**PROBLEM TO SOLVE**: Please work out how many lines in the data below contain "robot", and reply with that number alone.

(Items from a dataset)
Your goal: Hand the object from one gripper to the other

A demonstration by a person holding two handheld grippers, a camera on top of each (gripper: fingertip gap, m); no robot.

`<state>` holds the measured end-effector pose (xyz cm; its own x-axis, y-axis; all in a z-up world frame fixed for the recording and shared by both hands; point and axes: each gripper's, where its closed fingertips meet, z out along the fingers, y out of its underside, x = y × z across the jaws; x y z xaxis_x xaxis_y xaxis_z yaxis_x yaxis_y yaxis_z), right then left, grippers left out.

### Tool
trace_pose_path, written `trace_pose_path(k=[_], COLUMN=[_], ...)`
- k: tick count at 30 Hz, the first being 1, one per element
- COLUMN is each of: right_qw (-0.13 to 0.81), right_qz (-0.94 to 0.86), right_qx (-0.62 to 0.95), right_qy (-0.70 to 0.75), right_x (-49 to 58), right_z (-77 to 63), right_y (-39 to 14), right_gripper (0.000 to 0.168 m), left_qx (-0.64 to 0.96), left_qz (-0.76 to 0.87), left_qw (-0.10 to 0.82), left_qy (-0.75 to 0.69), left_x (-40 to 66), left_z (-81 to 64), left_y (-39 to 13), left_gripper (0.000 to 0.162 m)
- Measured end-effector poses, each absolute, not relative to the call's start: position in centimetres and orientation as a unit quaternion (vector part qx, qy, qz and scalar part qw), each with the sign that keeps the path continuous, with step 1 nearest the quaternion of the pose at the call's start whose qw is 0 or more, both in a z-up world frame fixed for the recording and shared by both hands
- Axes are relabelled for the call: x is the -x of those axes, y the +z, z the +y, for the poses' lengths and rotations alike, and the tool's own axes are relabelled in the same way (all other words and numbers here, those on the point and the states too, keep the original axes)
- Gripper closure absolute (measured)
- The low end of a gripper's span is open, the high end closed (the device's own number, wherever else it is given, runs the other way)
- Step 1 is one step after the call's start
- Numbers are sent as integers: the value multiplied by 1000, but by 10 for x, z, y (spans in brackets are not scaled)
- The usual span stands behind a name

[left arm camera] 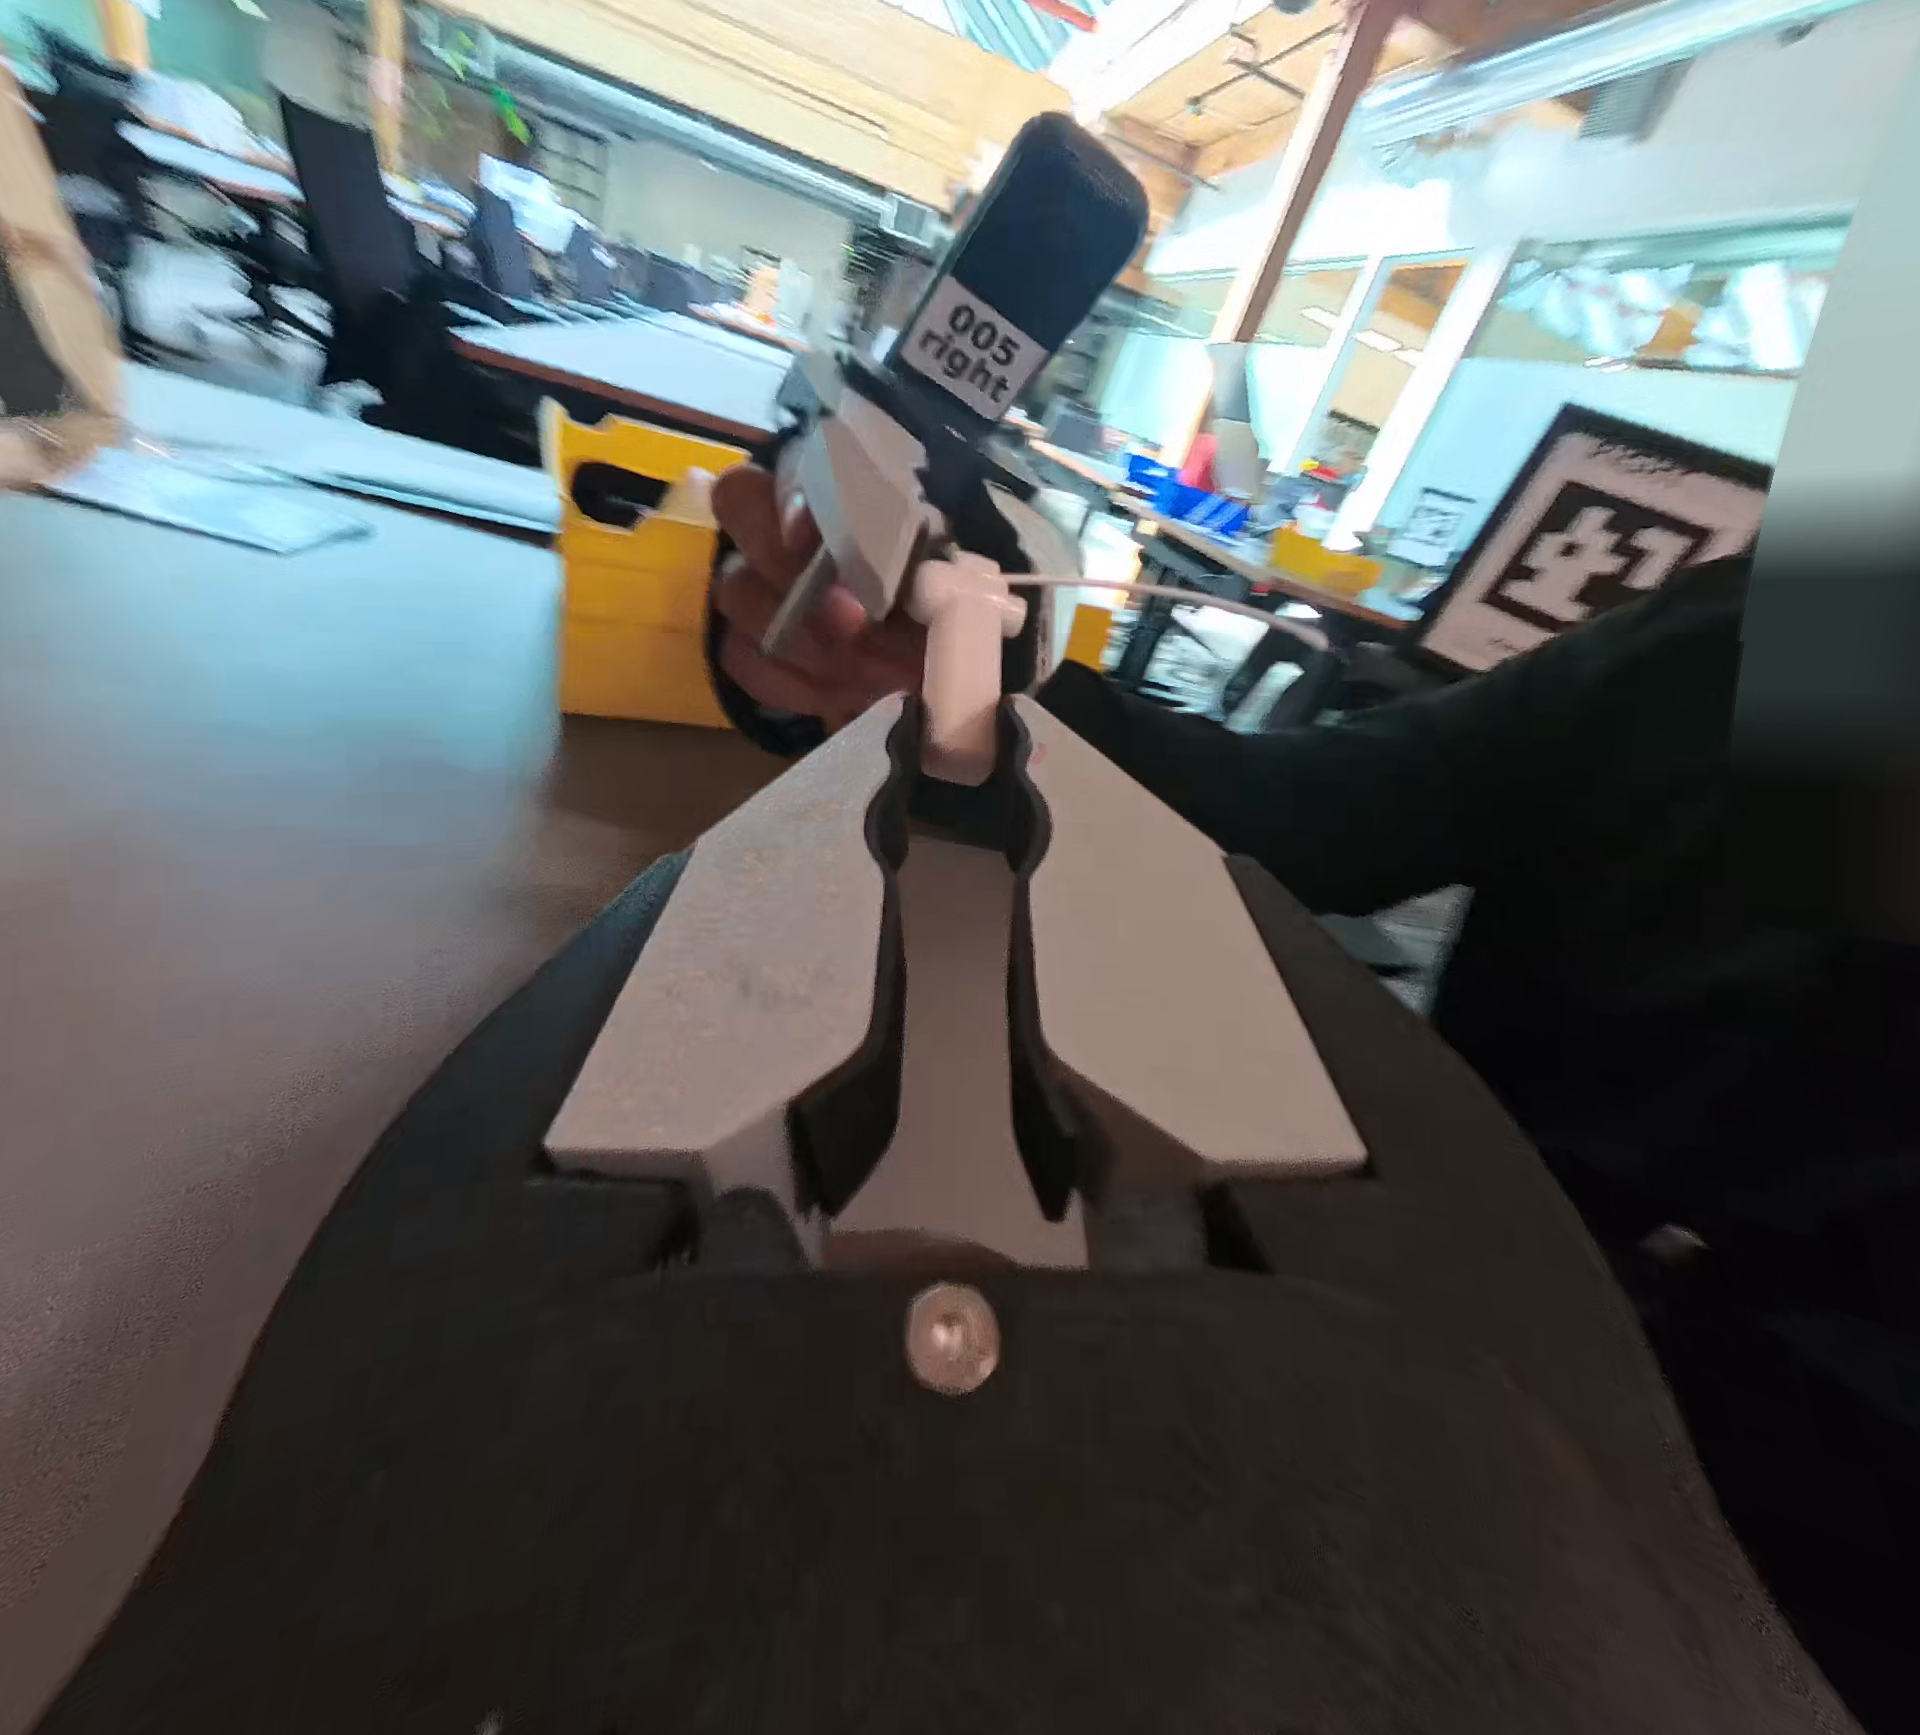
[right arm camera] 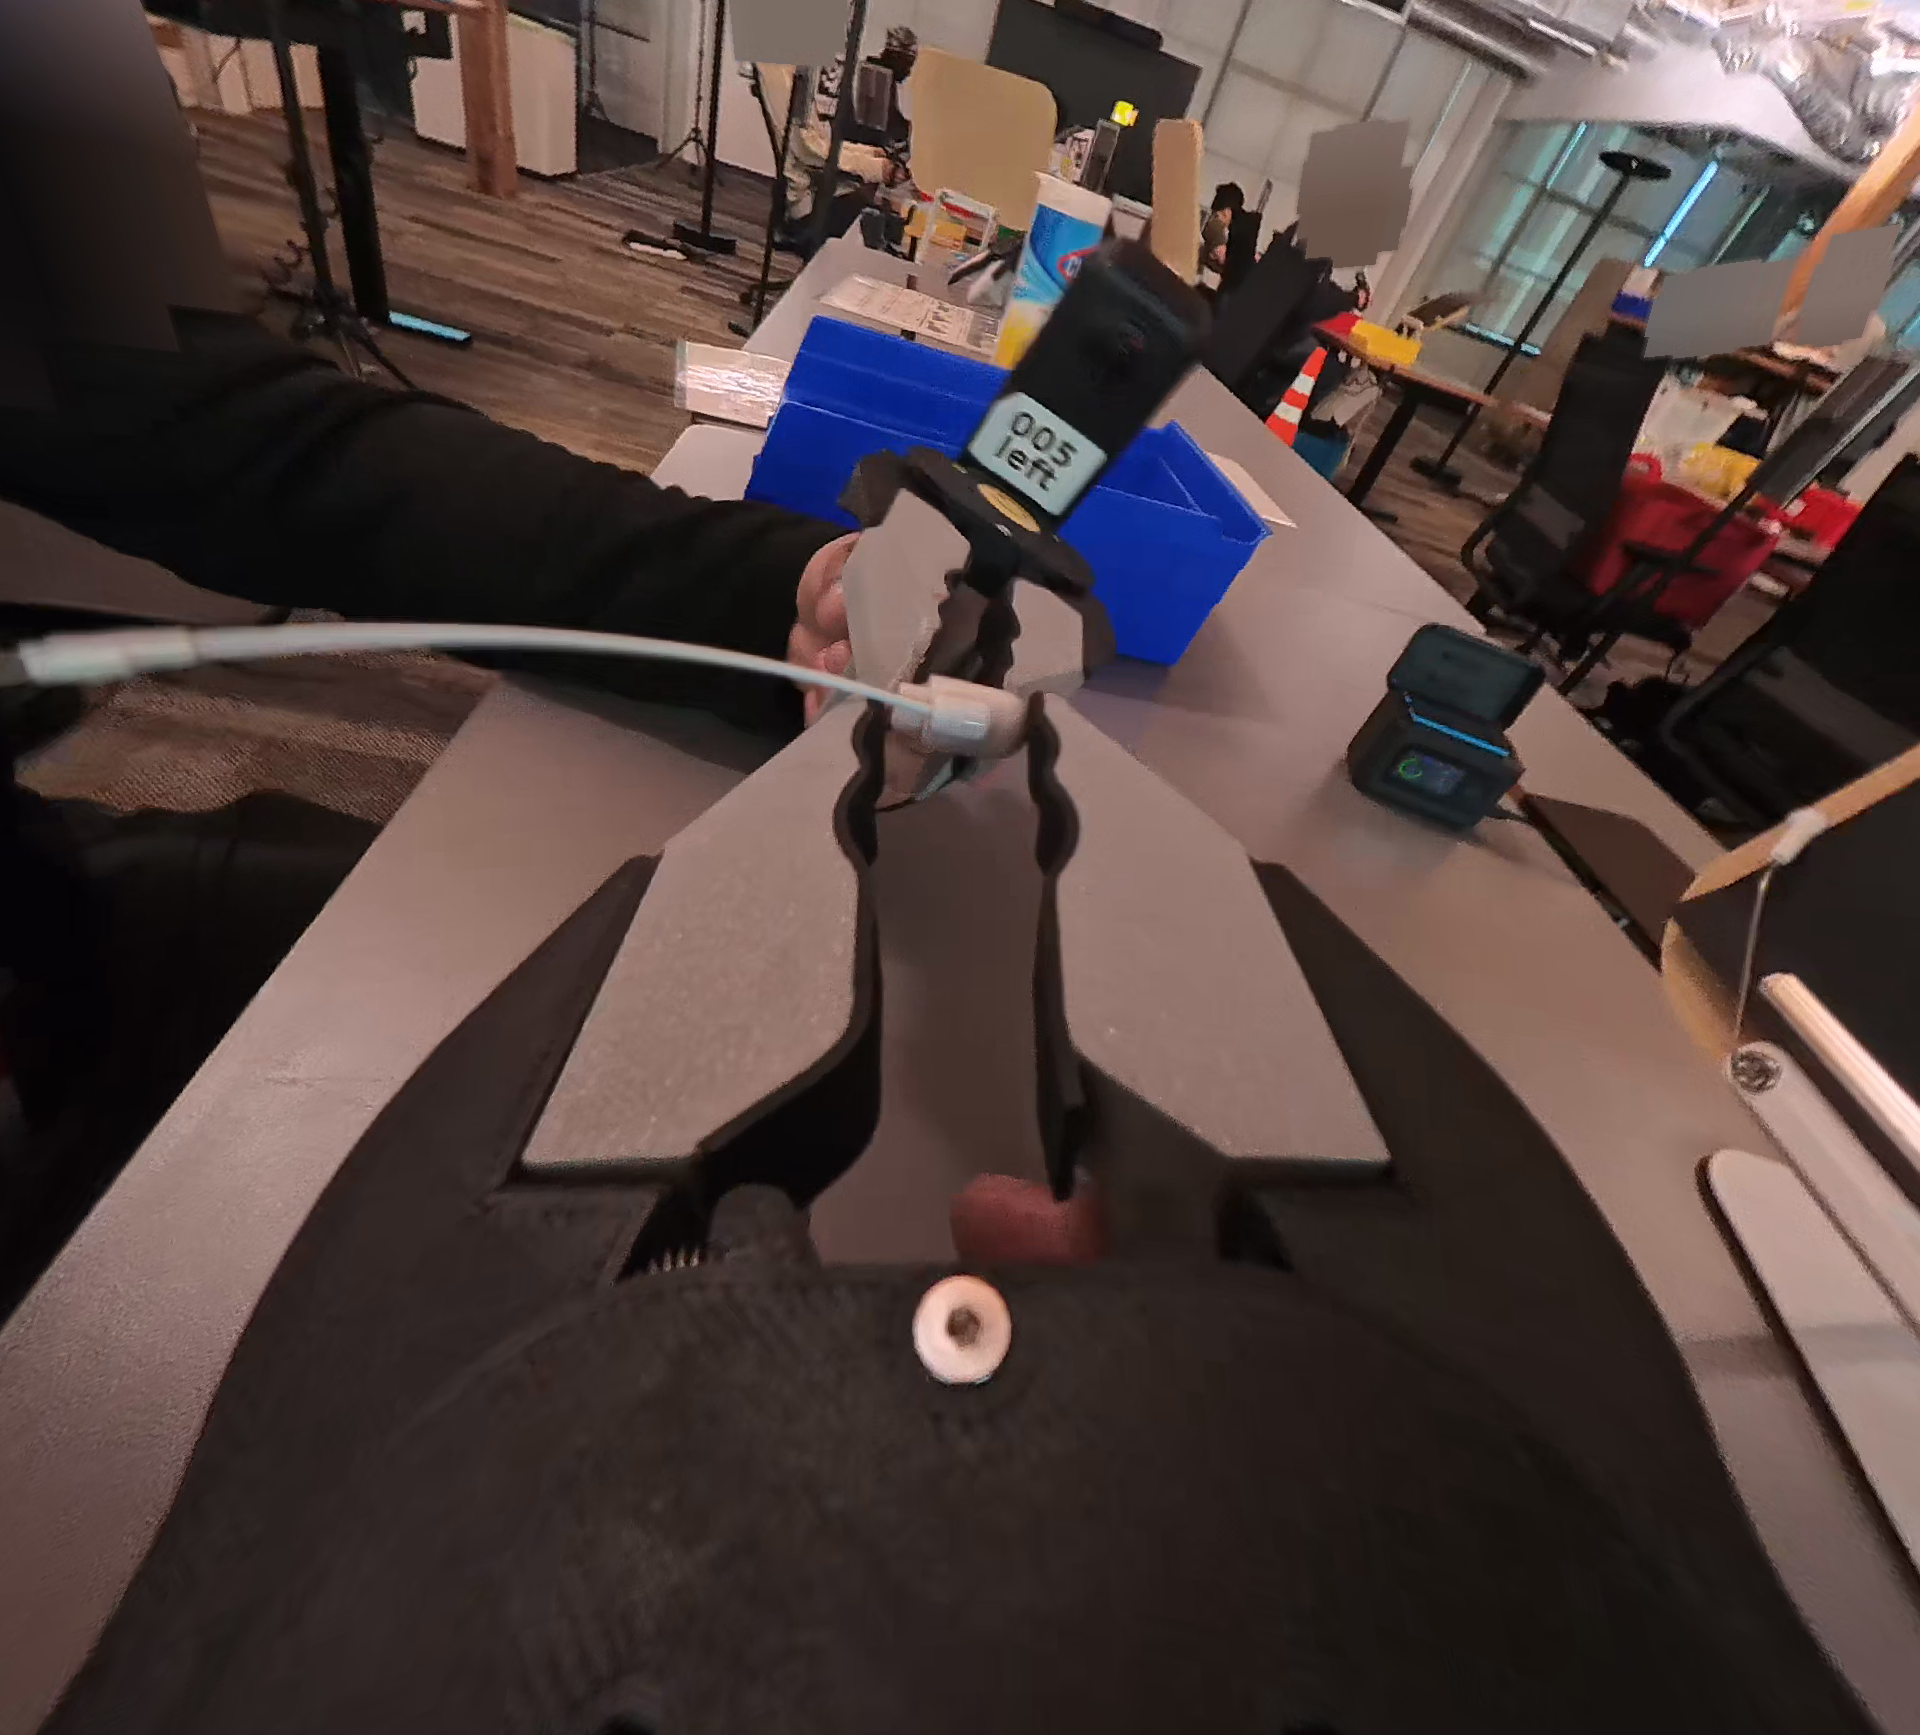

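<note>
A: Where is our plug (right arm camera: 951, 714) now?

B: Up in the air over the bench (right arm camera: 1299, 646), not touching it. Our two grippers meet there, tip to tip. The white cord (right arm camera: 520, 641) runs off to one side from the plug.

A: Who has it?

B: Our left gripper (left arm camera: 958, 740) is almost closed and pinches one end of the plug tight. Our right gripper (right arm camera: 951, 745) is partly open, with the plug lying across between its tips. We cannot tell if it is squeezing yet.

A: So we are in the middle of the pass?

B: We think so. Next the right one must grip, and then the left one lets go.

A: What could go wrong?

B: If our left gripper opens too soon, the plug may drop onto the bench. The cord is heavy and springy, so it could pull the plug sideways out of a weak pinch. And if we tug while both hold on, the plug could twist or pop out.
</note>
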<state>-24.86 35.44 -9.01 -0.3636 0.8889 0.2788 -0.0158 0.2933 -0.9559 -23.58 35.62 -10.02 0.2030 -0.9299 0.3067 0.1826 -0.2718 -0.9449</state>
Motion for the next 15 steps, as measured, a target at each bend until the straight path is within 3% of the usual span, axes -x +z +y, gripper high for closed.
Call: trace_pose_path(k=[10, 13, 15], right_qw=[430, 404, 377], right_qz=[-629, -576, -532], right_qx=[393, 469, 523], right_qy=[515, 534, 549], right_x=[258, 261, 260], right_z=[371, 400, 422], right_y=[-94, -98, -106], right_gripper=[147, 147, 147], left_qx=[615, 664, 701], left_qz=[268, 264, 278], left_qw=[470, 485, 527], left_qy=[-574, -505, -393], left_x=[234, 242, 253], left_z=[367, 384, 401], left_y=[-109, -126, -138], left_gripper=[150, 148, 134])
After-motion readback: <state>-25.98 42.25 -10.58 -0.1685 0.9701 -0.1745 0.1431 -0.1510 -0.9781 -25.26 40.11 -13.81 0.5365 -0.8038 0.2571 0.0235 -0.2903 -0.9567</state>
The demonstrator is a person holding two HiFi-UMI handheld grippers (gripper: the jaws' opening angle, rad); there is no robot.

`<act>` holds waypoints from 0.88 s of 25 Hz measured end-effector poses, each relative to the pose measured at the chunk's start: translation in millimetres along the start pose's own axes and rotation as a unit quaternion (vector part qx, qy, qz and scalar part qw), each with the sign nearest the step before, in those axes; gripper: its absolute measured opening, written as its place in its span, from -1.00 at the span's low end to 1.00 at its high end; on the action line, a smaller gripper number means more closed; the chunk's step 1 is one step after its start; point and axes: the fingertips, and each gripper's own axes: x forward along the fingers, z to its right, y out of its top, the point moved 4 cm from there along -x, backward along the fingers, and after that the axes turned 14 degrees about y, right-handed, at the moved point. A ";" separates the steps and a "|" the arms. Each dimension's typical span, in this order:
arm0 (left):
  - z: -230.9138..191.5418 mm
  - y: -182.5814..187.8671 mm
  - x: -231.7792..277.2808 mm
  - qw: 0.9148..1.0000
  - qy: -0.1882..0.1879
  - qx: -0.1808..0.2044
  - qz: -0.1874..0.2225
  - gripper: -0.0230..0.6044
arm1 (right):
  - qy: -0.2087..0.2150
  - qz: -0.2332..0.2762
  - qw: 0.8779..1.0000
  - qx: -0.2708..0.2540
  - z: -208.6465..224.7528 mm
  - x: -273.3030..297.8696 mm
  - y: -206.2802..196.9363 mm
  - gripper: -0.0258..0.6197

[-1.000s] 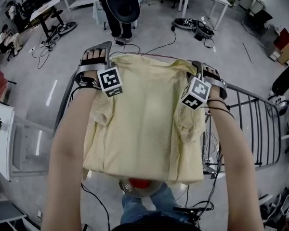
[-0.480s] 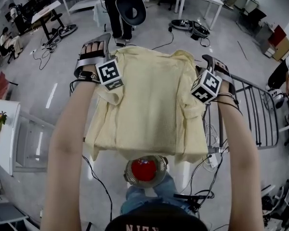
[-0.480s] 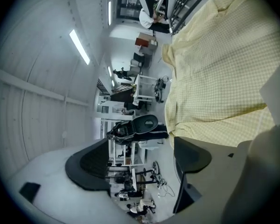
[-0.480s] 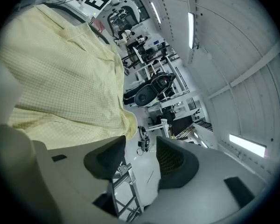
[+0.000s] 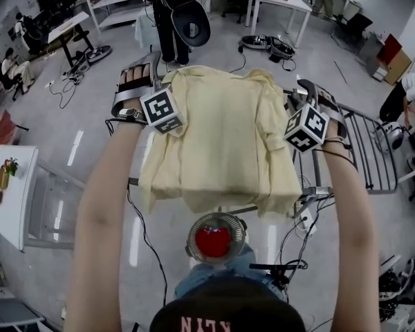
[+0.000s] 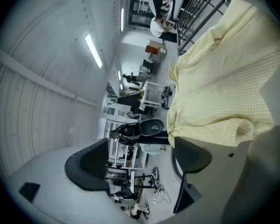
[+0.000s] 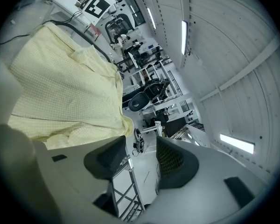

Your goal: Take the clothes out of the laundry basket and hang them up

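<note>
1. One pale yellow shirt (image 5: pixel 221 144) drapes over the left gripper (image 5: pixel 140 73) and right gripper (image 5: pixel 310 88), spread above the drying rack (image 5: pixel 377 164);
2. left fingers (image 6: pixel 91 164) spread wide, nothing between them;
3. right fingers (image 7: pixel 177 164) apart too, pinching nothing; the cloth lies outside them.

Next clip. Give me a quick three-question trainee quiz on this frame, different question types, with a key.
1. True or false: the yellow shirt is pinched between the left gripper's jaws.
2. The right gripper's jaws are: A shut on the shirt; B apart with nothing between; C out of view.
3. What metal frame stands at the person's right?
Key: 1 false, the shirt only drapes against its side; 2 B; 3 a drying rack.
</note>
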 end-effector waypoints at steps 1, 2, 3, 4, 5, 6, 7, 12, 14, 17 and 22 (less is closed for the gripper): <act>-2.0 -0.1 -6.0 1.000 0.001 -0.007 0.003 0.41 | -0.004 0.002 1.000 0.002 -2.2 -9.0 0.6 -0.32; -4.4 -1.1 -12.0 1.000 0.003 -0.013 0.006 0.41 | -0.007 0.005 1.000 0.005 -4.8 -17.8 1.5 -0.32; -8.2 -2.9 -18.4 1.000 0.009 -0.018 0.008 0.42 | -0.011 0.009 1.000 0.010 -8.0 -26.3 2.9 -0.32; -12.5 -5.6 -25.2 1.000 0.014 -0.023 0.010 0.41 | -0.014 0.012 1.000 0.015 -11.7 -34.0 4.7 -0.32; -16.1 -9.1 -31.9 0.999 0.016 -0.030 0.010 0.41 | -0.015 0.014 1.000 0.020 -15.6 -40.8 6.7 -0.32; -18.8 -13.0 -38.2 0.999 0.017 -0.038 0.010 0.41 | -0.017 0.014 1.000 0.023 -19.3 -46.9 8.5 -0.32; -21.0 -16.9 -44.1 0.999 0.017 -0.046 0.010 0.41 | -0.019 0.013 0.999 0.024 -22.7 -52.8 10.0 -0.32; -30.8 -33.6 -75.1 0.995 0.024 -0.090 0.024 0.41 | -0.037 0.021 0.997 0.060 -39.3 -89.3 14.7 -0.32; -33.8 -43.9 -83.4 0.993 0.027 -0.111 0.026 0.41 | -0.042 0.031 0.995 0.081 -47.3 -103.1 19.6 -0.32; -34.3 -62.2 -94.8 0.990 0.027 -0.137 0.027 0.41 | -0.046 0.029 0.994 0.092 -65.9 -119.3 27.6 -0.32; -30.2 -75.3 -118.9 0.983 0.029 -0.178 0.046 0.41 | -0.060 0.013 0.990 0.123 -92.1 -143.8 29.0 -0.33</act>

**FINAL ANSWER**: 2